This direct final rule amended the NRC's regulations to correct or
clarify the rule language in several sections in the regulations that
govern specific domestic licenses to manufacture or transfer certain
items containing byproduct material and medical use of byproduct
material.
DATES: The effective date of October 29, 2007 is confirmed for this
direct final rule.
ADDRESSES: Documents related to this rulemaking, including comments
received, may be examined at the NRC Public Document Room, Room O-1F23,
11555 Rockville Pike, Rockville, MD 20852. These same documents are
available electronically at the NRC's Electronic Reading Room at http://www.nrc.gov/NRC/reading-rm/adams.html. From this site, the public can
gain entry into ADAMS, which provides text and image files of NRC's
public documents. If you do not have access to ADAMS or if there are
problems in accessing the documents located in ADAMS, contact the PDR
Reference staff at 1-800-397-4209, 301-415-4737.

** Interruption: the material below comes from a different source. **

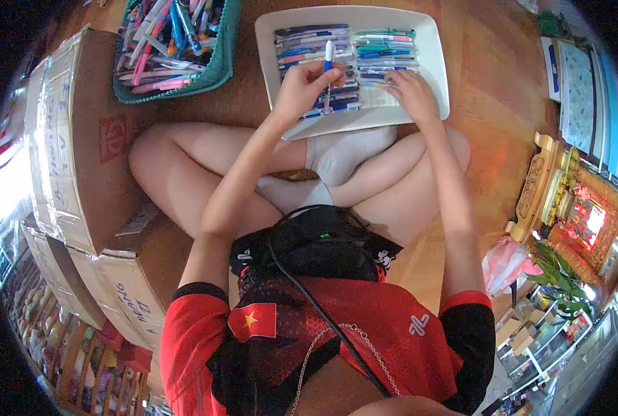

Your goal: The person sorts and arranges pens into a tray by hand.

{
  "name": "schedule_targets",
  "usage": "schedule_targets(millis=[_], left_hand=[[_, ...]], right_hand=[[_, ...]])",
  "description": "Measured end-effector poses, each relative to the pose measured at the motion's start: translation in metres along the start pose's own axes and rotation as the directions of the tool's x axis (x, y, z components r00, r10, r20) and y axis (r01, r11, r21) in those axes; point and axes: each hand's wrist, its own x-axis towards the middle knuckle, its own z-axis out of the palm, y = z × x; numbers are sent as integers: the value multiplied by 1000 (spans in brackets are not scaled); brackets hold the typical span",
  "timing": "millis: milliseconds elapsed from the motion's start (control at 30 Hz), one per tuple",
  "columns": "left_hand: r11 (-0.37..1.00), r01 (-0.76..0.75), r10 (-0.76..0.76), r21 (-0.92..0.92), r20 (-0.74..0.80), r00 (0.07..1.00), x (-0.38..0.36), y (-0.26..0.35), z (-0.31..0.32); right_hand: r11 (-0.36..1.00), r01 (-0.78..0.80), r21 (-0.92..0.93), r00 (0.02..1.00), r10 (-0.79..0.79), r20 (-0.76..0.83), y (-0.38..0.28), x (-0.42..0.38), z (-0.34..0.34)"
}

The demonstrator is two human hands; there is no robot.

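Observation:
My left hand (309,87) is closed around a blue and white pen (328,59), which stands roughly upright over the left row of pens. Under both hands lies a white tray (436,76) with two rows of pens laid side by side. My right hand (409,91) is over the lower end of the right row (385,52), its fingertips at the pens there; whether they grip one is too small to tell. Bare tray bottom shows just below the fingers of my right hand.
A teal basket (222,59) full of loose pens stands at the upper left. Cardboard boxes (80,139) are stacked on the left. On the right are a carved wooden piece (534,184), a plastic bag (507,263) and a green plant (562,281). My crossed legs are below the tray.

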Motion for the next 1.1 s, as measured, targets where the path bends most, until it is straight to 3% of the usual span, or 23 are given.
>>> schedule_targets(millis=[333, 400, 467, 500, 600, 633, 733, 867, 967, 1100], left_hand=[[1000, -4, 4, -9, 4, 1000, 2, -1, 2], [995, 9, -13, 97, 43, 999, 1, 3, 2], [959, 24, -49, 283, 82, 995, -2, 14, 8], [877, -149, 116, 456, 101, 988, 0, 1, 10], [804, -310, 243, 507, 197, 950, -7, 9, 29], [787, -383, 323, 484, 206, 924, -8, 1, 32], [702, -486, 410, 520, 262, 874, -7, -13, 36], [649, -384, 298, 657, 246, 923, 1, -6, 45], [515, -313, 228, 798, 225, 947, 24, -17, 67], [291, -393, 315, 872, 301, 900, 48, -50, 83]], right_hand=[[1000, 3, -24, 997, -5, -71, 10, 3, 7], [1000, -23, 13, 990, 25, -138, 4, 1, 2], [947, -91, 309, 984, 133, -118, -22, 4, -19], [886, -123, 447, 979, 183, -94, -36, 4, -24], [613, -104, 783, 976, 215, -39, -58, -6, -21], [606, -129, 785, 973, 230, -17, -56, -8, -18], [637, -211, 741, 959, 283, 30, -31, -22, -11], [716, -296, 632, 942, 330, 67, 7, -29, -23], [895, -301, 331, 944, 329, -30, 28, -27, -15], [968, -252, 18, 952, 251, -178, 35, -28, -9]])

FOR FURTHER INFORMATION CONTACT: Edward M. Lohr, Office of Federal and
State Materials and Environmental Management Programs, U.S. Nuclear
Regulatory Commission, Washington, DC 20555, telephone (301) 415-0253
(e-mail: [email protected]).
SUPPLEMENTARY INFORMATION: On August 13, 2007 (72 FR 45147), the NRC
published in the Federal Register a direct final rule amending its
regulations in 10 CFR Parts 32 and 35 to correct or clarify the rule
language in several sections in the regulations that
[[Page 54208]]
govern specific domestic licenses to manufacture or transfer certain
items containing byproduct material and medical use of byproduct
material. In the direct final rule, NRC stated that if no significant
adverse comments were received, the direct final rule would become
final on October 29, 2007. The NRC did not receive any comments that
warranted withdrawal of the direct final rule. Therefore, this rule
will become effective as scheduled.
Dated at Rockville, Maryland, this 18th day of September, 2007.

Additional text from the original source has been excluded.